After vCenter server certificate replacement operation or the trusted roots import into vCenter server, vSphere Autodeploy Service failed to load the new certificates.
YYYY-MM-DDTHH:MM:SS [pool-20-thread-1 [] ERROR com.vmware.certificatemanagement.notifications.AsyncNotifier opId=] Failed to notify AUTODEPLOY on http://localhost:1080/external-vecs/http1/localhost/6501/vmw/rbd/config/refresh-certificates, retrying again.
YYYY-MM-DDTHH:MM:SS [pool-20-thread-1 [] ERROR com.vmware.certificatemanagement.notifications.AsyncNotifier opId=] Failed to notify AUTODEPLOY on http://localhost:1080/external-vecs/http1/localhost/6501/vmw/rbd/config/refresh-certificates, retrying again.
YYYY-MM-DDTHH:MM:SS [pool-20-thread-1 [] ERROR com.vmware.certificatemanagement.notifications.AsyncNotifier opId=] Failed to notify AUTODEPLOY on http://localhost:1080/external-vecs/http1/localhost/6501/vmw/rbd/config/refresh-certificates, retrying again.
YYYY-MM-DDTHH:MM:SS [pool-20-thread-1 [] ERROR com.vmware.certificatemanagement.notifications.AsyncNotifier opId=] Final error while notifying AUTODEPLOY on http://localhost:1080/external-vecs/http1/localhost/6501/vmw/rbd/config/refresh-certificates
java.lang.Exception: Failed to notify AUTODEPLOY on http://localhost:1080/external-vecs/http1/localhost/6501/vmw/rbd/config/refresh-certificates HTTP Error code: 503 Failed HTTP error message : Service Unavailable ErrorStream: no healthy upstream
Autodeploy service is not running.
# service-control --status rbd
Stopped:
rbd
Stop the Autodeploy service using the service-control --stop --all command.

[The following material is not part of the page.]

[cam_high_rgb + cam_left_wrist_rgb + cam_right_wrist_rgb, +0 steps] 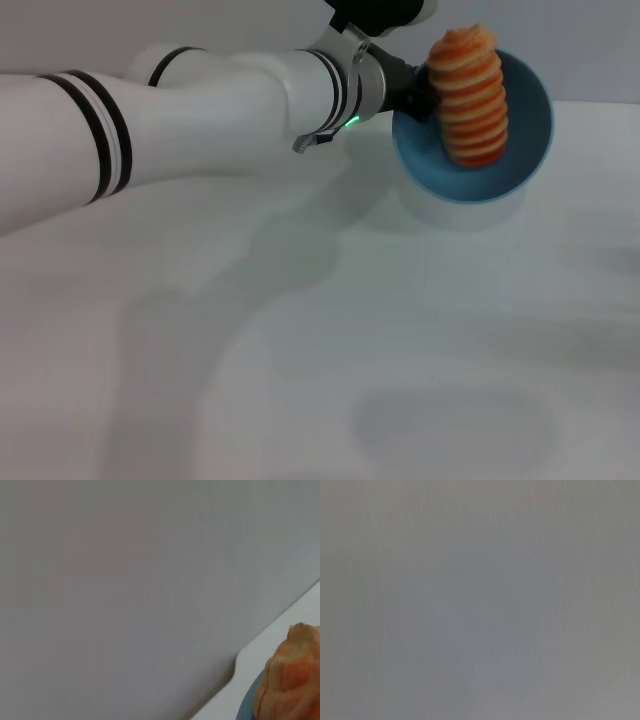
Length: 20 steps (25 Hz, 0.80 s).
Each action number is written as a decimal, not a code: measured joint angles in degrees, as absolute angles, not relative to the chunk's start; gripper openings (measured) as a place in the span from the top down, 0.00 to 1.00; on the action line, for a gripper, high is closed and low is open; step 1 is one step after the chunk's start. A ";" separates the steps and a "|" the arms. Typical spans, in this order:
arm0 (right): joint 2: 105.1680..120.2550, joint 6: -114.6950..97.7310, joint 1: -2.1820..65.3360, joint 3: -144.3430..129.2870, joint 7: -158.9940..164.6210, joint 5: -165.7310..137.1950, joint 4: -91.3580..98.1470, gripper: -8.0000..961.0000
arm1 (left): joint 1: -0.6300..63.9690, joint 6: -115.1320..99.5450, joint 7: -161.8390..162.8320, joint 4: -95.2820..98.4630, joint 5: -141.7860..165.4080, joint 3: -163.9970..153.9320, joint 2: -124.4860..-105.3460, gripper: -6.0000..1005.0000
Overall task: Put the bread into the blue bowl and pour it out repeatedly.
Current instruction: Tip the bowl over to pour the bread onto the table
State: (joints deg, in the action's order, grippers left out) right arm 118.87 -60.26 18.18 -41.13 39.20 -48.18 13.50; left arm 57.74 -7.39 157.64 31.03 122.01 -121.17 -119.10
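Here the left hand (418, 92) grips the tilted blue bowl's (520, 150) rim, bread (470, 95) inside.

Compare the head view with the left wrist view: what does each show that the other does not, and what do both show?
Only the head view shows the left arm reaching across the white table, the left gripper at the bowl's rim, the whole tilted bowl, and the bread's orange and cream stripes. Only the left wrist view shows a large plain grey wall beyond the table's edge. Both show the bread lying in the blue bowl, though the wrist view catches just one end of the bread and a sliver of rim.
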 joint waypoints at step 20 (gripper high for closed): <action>118.79 -61.64 18.66 -40.33 38.22 -45.68 11.51 0.26 | 57.68 4.54 157.49 32.27 121.55 -128.79 -119.09 0.99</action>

/var/log/vmware/cloudvm/service-control.log
YYYY-MM-DDTHH:MM:SS INFO service-control ********** Start ['--stop', '--all', '--ignore'] **********
Unsubscribe operation was failed during shutdown in service-control --stop --all command.
/var/log/vmware/rbd/rbd-watchdog-linux.log
YYYY-MM-DDTHH:MM:SS [251670:MainThread]INFO:rbd_watchdog_linux:Unsubsribing from NDC
YYYY-MM-DDTHH:MM:SS [251670:MainThread]ERROR:rbd_watchdog_linux:Failed to unsubscribe from NDC
Traceback (most recent call last):
File "/var/lib/rbd/bin/rbd_watchdog_linux.py", line 486, in main
refreshcertsutil.NonDisruptiveCerts.unsubscribe()

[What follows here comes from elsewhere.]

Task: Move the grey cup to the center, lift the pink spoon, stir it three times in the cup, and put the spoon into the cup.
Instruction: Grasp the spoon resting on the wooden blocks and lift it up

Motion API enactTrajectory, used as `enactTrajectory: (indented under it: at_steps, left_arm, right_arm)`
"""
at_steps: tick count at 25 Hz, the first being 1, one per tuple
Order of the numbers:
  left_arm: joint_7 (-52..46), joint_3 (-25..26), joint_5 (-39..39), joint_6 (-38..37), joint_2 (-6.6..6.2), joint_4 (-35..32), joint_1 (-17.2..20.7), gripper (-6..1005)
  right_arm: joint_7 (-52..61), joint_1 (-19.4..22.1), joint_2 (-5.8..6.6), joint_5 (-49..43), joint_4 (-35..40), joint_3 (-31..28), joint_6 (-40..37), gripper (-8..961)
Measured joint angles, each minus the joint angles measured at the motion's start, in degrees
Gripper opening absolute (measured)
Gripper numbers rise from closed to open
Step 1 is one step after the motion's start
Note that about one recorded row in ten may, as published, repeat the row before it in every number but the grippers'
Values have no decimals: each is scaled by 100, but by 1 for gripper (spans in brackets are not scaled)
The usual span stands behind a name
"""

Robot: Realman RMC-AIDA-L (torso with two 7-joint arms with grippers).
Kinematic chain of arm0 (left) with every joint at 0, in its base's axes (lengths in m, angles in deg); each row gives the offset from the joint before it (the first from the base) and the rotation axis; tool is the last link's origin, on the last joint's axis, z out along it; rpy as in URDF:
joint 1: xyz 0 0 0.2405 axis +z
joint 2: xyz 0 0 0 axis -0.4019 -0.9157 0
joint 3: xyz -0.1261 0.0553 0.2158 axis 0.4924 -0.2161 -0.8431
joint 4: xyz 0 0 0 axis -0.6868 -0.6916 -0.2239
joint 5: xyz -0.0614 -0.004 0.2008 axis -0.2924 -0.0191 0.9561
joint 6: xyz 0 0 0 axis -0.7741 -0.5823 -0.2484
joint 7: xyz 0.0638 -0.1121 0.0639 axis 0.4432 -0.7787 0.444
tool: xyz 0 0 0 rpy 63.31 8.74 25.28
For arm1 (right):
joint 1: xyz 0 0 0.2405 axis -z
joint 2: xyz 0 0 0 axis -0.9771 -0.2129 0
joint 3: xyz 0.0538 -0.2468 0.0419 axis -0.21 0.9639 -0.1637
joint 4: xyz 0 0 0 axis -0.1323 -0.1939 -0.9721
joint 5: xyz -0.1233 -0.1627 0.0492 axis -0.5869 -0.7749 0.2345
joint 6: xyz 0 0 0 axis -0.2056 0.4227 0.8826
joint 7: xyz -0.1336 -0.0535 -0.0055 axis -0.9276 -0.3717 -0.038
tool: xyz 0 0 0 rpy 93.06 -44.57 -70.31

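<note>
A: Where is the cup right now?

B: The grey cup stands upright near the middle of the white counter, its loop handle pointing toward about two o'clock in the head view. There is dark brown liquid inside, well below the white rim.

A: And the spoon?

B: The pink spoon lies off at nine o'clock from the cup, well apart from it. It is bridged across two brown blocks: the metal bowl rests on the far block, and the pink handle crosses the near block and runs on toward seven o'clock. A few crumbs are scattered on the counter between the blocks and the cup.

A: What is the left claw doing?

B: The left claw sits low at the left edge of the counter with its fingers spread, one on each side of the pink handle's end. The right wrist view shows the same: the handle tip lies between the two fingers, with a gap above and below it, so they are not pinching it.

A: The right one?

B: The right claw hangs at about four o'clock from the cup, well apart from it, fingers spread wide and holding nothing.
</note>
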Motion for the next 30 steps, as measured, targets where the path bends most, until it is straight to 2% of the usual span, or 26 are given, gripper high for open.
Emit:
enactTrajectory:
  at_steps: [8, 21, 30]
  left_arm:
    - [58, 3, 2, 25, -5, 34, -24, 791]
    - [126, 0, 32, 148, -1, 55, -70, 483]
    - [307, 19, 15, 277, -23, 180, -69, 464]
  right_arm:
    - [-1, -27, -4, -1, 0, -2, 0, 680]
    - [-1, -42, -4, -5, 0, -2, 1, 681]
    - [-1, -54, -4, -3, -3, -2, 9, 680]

File "bora/install/vmvisor/autodeploy/site-packages/vmware/rbd/utils/refreshcertsutil.py", line 164, in unsubscribe
File "bora/install/vmvisor/autodeploy/site-packages/vmware/rbd/utils/vapiutil.py", line 179, in createVsphereClient
File "bora/install/vmvisor/autodeploy/site-packages/vmware/rbd/utils/svcaccountutil.py", line 176, in getStsHokSamlAssertion
File "/usr/lib/vmware/site-packages/pyVim/ssov2.py", line 72, in get_hok_saml_assertion_for_service_user
hok_token = self.perform_request(soap_message, public_key, private_key,
File "/usr/lib/vmware/site-packages/pyVim/sso.py", line 264, in perform_request
webservice.endheaders()
File "/usr/lib/python3.10/http/client.py", line 1278, in endheaders
self._send_output(message_body, encode_chunked=encode_chunked)

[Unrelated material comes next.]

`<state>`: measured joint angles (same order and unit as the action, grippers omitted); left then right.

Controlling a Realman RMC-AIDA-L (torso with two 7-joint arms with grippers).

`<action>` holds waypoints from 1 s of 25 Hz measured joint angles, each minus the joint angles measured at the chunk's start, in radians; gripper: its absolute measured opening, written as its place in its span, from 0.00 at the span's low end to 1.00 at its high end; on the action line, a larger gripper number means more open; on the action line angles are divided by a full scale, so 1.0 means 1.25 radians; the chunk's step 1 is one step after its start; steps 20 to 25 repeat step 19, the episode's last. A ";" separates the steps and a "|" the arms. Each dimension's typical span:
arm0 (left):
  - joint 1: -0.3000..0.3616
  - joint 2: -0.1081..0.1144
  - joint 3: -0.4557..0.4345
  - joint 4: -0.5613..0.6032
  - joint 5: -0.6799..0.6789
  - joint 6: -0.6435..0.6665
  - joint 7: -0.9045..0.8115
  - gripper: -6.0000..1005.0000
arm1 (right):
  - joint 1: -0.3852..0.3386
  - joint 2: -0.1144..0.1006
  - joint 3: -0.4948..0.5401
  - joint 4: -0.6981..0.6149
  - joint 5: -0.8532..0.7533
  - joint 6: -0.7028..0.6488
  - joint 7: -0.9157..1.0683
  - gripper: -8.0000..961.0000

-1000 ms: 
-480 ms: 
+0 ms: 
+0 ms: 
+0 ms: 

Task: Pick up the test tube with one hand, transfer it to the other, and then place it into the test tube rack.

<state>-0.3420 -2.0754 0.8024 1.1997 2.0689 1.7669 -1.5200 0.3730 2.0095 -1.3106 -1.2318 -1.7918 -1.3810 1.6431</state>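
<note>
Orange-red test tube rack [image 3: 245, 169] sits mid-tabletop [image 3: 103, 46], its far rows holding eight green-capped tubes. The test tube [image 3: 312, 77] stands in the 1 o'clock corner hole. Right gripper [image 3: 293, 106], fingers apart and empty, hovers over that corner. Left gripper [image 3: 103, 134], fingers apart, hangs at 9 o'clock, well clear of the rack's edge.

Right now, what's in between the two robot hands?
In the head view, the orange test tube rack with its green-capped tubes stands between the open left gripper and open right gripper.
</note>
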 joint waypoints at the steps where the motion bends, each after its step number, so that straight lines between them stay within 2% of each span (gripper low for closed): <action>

File "/usr/lib/python3.10/http/client.py", line 1038, in _send_output
self.send(msg)
File "/usr/lib/python3.10/http/client.py", line 976, in send
self.connect()
File "/usr/lib/python3.10/http/client.py", line 942, in connect
self.sock = self._create_connection(
File "/usr/lib/python3.10/socket.py", line 845, in create_connection
raise err
File "/usr/lib/python3.10/socket.py", line 833, in create_connection
sock.connect(sa)
ConnectionRefusedError: [Errno 111] Connection refused
vCenter Server 7.x
vCenter Server 8.x
This issue occurs because the autodeploy service remains subscribed to the certificatemanagement service even after the autodeploy service has stopped.
Subscriptions to the certificatemanagement service are created when a service starts and removed when the service stops.
The certificatemanagement service notifies its subscribers whenever a certificate is renewed or imported.
However, when running the service-control --stop --all command, the certificatemanagement service stops before the rbd service.
This causes the unsubscribe operation to fail, leaving the subscription active.
As a result, the certificatemanagement service attempts to send certificate update notifications to the already stopped rbd service, resulting in failed notifications with 503 error and triggering an alarm.
Broadcom VCF engineering is aware of this issue and working towards a fix.
Workaround:
To workaround this issue, start and stop autodeploy service manually.
service-control --start rbd && service-control --stop rbd